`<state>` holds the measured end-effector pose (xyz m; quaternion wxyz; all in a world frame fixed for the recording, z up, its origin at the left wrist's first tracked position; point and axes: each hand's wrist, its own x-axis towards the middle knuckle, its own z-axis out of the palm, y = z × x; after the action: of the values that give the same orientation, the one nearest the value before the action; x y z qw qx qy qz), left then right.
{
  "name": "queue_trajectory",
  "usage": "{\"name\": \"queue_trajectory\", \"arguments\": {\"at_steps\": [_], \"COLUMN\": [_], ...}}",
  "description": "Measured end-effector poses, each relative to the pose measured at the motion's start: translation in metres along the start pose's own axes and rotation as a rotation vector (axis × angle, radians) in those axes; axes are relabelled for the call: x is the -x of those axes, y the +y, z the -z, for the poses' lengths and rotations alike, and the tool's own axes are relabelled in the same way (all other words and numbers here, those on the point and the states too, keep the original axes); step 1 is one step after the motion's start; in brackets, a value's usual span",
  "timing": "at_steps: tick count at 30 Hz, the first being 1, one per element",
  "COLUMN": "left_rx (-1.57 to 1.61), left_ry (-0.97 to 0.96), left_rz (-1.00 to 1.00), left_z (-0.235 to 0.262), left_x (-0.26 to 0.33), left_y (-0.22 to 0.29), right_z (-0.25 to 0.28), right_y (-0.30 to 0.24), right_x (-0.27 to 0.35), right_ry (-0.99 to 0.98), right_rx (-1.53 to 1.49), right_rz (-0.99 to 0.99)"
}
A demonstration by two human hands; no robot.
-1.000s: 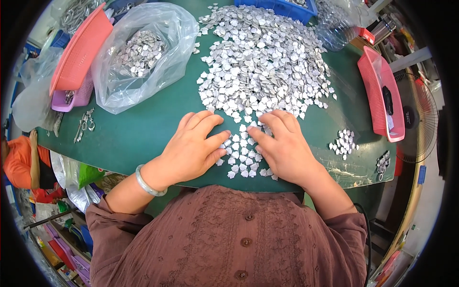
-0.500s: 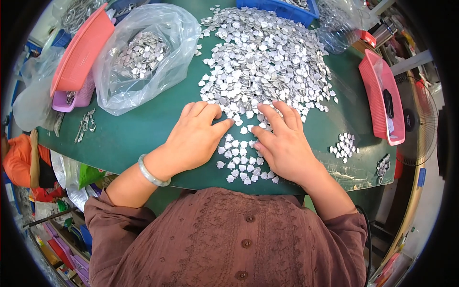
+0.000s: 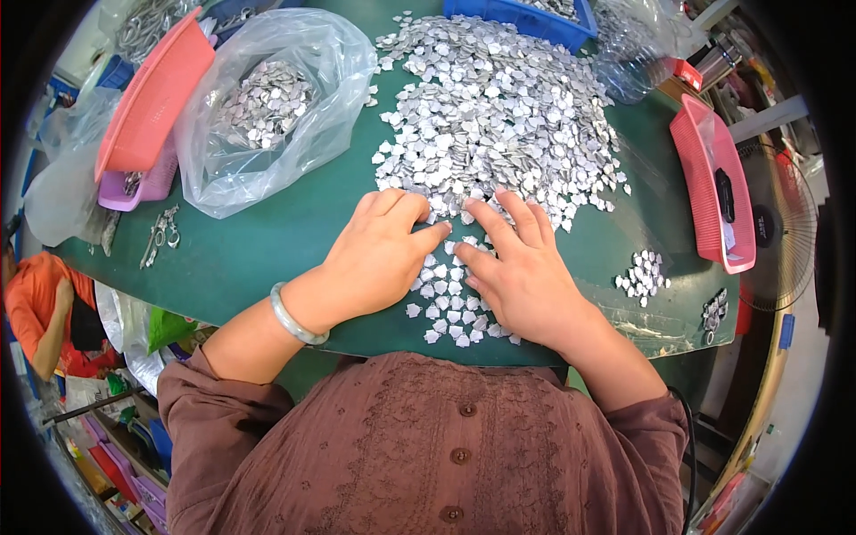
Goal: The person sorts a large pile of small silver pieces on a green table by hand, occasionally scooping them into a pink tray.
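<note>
A wide pile of small flat silver metal pieces (image 3: 499, 116) lies on the green tabletop (image 3: 276, 245). At its near edge my left hand (image 3: 379, 250) touches the pieces with bent fingers, the thumb apart from the forefinger and nothing visible between them. My right hand (image 3: 526, 267) is opposite, fingers spread and tips on the pile's edge, its thumb near the loose pieces. Between my hands and toward me lies a thin layer of separate silver pieces (image 3: 453, 303). What lies beneath my palms is hidden.
Left of the pile sits an open clear plastic bag (image 3: 330, 134) of similar pieces, beside a pink basket (image 3: 152, 98). A blue tray (image 3: 526, 22) stands behind the pile. Rightward are a small heap (image 3: 642, 275), a pink basket (image 3: 704, 187) and a fan (image 3: 776, 223). Another person (image 3: 45, 303) is far left.
My hands have drawn closer together at the pile's near edge: the left has shifted slightly right and the right slightly left. The person at far left has moved an arm.
</note>
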<state>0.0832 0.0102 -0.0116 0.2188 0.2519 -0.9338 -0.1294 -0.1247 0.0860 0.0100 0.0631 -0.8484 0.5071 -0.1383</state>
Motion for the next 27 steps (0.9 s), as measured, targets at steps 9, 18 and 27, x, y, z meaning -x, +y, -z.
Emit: {"name": "queue_trajectory", "arguments": {"at_steps": [9, 18, 27], "left_rx": [-0.016, -0.025, -0.033], "left_ry": [-0.05, -0.035, -0.03], "left_rz": [0.046, 0.089, 0.06], "left_z": [0.014, 0.015, 0.011], "left_x": [0.02, 0.016, 0.016], "left_y": [0.001, -0.007, -0.008], "right_z": [0.002, 0.003, 0.003], "right_y": [0.003, 0.006, 0.01], "right_x": [0.011, 0.006, -0.005], "right_ry": [-0.032, -0.042, -0.026], "right_rx": [0.0, 0.018, 0.039], "right_rz": [-0.023, -0.031, -0.05]}}
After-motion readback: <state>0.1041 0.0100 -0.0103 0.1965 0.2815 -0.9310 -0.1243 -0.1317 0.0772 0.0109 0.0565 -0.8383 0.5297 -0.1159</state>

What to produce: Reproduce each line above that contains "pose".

Exercise answer:
`<state>` holds the measured end-effector pose (xyz m; quaternion wxyz; all in a world frame fixed for the recording, z up, its origin at the left wrist's first tracked position; point and axes: each hand's wrist, its own x-axis towards the middle knuckle, its own z-axis out of the palm, y = z × x; after the action: of the values that give the same orientation, the one nearest the value before the action; x y z qw qx qy qz), left then right.
  "description": "Measured end-effector poses, each relative to the pose measured at the motion's start: translation in metres along the start pose's own axes and rotation as a rotation vector (axis × angle, radians) in those axes; axes are relabelled for the call: x is the -x of those axes, y the +y, z the -z, for the poses' lengths and rotations alike, and the tool's own axes are relabelled in the same way (all other words and numbers here, those on the point and the states too, keep the original axes); step 1 is one step after the motion's start; in brackets, a value's usual span",

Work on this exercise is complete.